There is obviously something wrong with these welds. It may be too much heat, too slow travel, too much filler, stingy argon gas flow..., you tell me.

This is the glob style of welding on the Maxim Chassis. In the center of the photo
is the vertical
tube (right side) that holds the seat back mounting and goes to the top of the cage.
All of the welds on the car are build ups like this.
It almost looks like MIG instead of TIG welding.

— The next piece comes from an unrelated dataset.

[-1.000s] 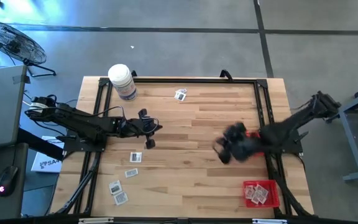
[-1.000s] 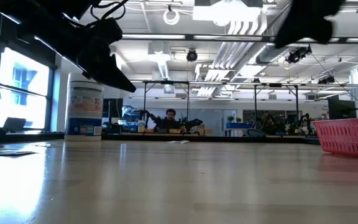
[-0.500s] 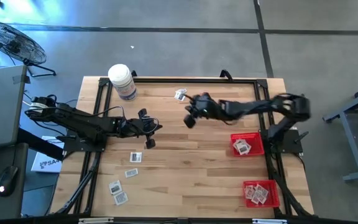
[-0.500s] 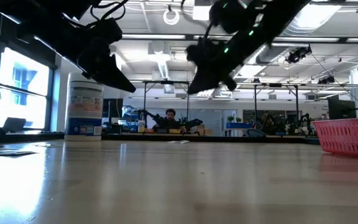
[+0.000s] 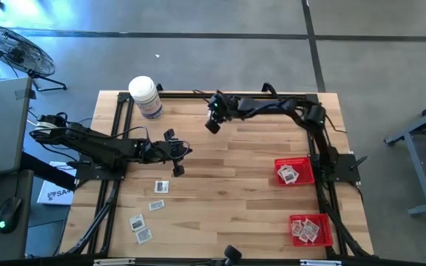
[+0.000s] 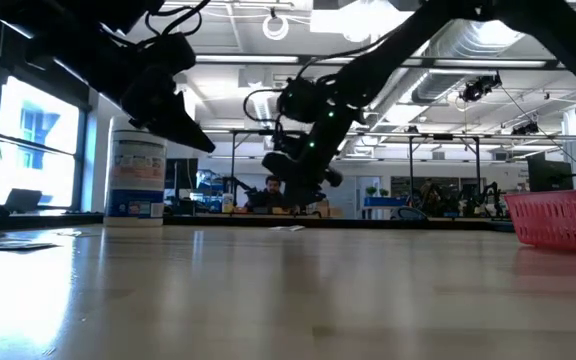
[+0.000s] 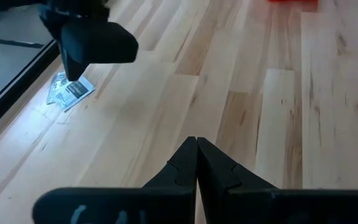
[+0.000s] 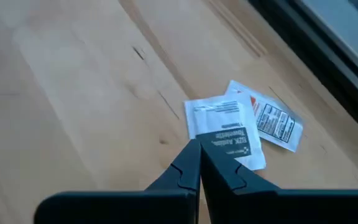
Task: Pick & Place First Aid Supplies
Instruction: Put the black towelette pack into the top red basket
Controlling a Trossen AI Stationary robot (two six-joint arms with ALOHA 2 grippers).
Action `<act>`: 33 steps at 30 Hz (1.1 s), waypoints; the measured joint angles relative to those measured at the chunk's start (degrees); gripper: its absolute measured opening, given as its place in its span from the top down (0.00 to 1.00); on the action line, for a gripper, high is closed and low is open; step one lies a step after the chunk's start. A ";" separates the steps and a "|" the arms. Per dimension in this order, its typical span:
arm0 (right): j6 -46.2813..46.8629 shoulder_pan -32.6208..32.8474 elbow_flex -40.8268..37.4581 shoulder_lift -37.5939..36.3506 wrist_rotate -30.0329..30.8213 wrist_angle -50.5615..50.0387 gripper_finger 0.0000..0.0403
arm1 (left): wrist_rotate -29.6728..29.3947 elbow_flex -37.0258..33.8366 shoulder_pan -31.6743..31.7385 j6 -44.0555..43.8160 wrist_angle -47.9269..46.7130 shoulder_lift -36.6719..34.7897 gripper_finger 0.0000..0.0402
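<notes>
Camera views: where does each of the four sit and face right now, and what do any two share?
High view: overhead, straight down on the table; both arms show.
Low view: table-top height, level across into the room; both arms come in from above.
Left wrist view: behind the shut left gripper, facing across bare planks.
Right wrist view: behind the shut right gripper, above two overlapping packets by the table edge.
Shared: the left wrist view also catches those packets and the right gripper over them.

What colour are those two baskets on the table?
Red, both baskets; the high view shows them best.
</notes>
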 joint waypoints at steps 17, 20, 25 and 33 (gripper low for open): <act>-20.45 -0.76 4.04 2.52 2.01 -6.92 1.00 | -0.42 0.00 0.00 0.19 -1.97 0.02 1.00; -26.82 -2.94 4.04 2.52 -5.26 -7.01 1.00 | -0.41 0.00 -0.02 0.19 -1.96 0.02 1.00; -30.79 -8.30 4.04 2.52 -14.20 -6.98 1.00 | -0.39 0.00 0.00 0.19 -1.92 0.02 1.00; -44.30 -12.50 5.80 3.76 -23.08 -8.17 1.00 | -1.16 0.00 -0.01 0.19 -0.85 0.02 1.00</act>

Below is the same tube (left side) on the J&J car. The welds here have a blended
radius and
even beading. They are smooth and look like examples of proper welding that you find
in manuals on welding
and aircraft construction.

With Maxim's reported high turn over of welders, at best some will be better than others, but in any case they will all be different. In Maxim's defense, they say that all welders are certified and drug tested, but that doesn't address all issues. It appears that any real investigation of their quality won't be done until after some major catastrophe or high profile fatality occurs (hopefully that will not happen).
Are there any structural engineers out there that that want to take a crack at this, or have an idea about why this frame came apart like it did?. I contacted Maxim about what I saw as a serious problem hoping they could learn something from it and improve their product.
At first they seemed concerned, had a couple of tests tone by an outside company and eventually got reports back that the welds and the tubing were acceptable. Mike at Maxim had been very professional about working with me to find an answer and I was hoping that the company would benefit from my destructive testing
But Maxim clearly did not want to admit to any fault. And when I pressed Maxim for a reason why the frame broke at or near the welds and tubing didn't bend or kink, I got this "up yours" response from the owner of Maxim.
From: RaceMaxim at aol.com
To: dave1w at a-znet.com
Sent: Monday, December 05, 2005 11:37 PM
Subject: Re: Frame breaks. FROM CHUCK MERRILL
Hello Dave: I think Mike has gone out Maxim's way to answer any legitimate questions you
have had about an older race car that probably was abused and welded on by God only knows
who and how many times. It may have even been clipped on the front end or somewhere else
by some back yard welder who thinks he is an expert. I appreciate your concern in this
matter but we have done all we can do to answer your questions. We have no reason to
pursue this matter any further. The roll cage did its job and you are here to tell about
it. Best Regards, Chuck Merrill
Unfortunately for Chuck, the frame was clearly a factory pure Maxim from end to end as had been established with Mike at the outset. And fortunately the rollcage was not impacted in the crash (wing posts were not even bent). If they really cared about their product quality and improvement, they would have had this frame shipped back to them for investigation. Maybe they've seen lots of broken frames like this and they don't care or know any better.
So as I see it, this shattering looks to be a problem with something in the Maxim fabrication process but they have no interest in finding out what happened and how to prevent it. My crashed frame has been permanently retired. Maxim is no longer on my Christmas list.
I'll keep the frame remains, and make a racing simulator someday,
but that's they only thing I'd use a Maxim for.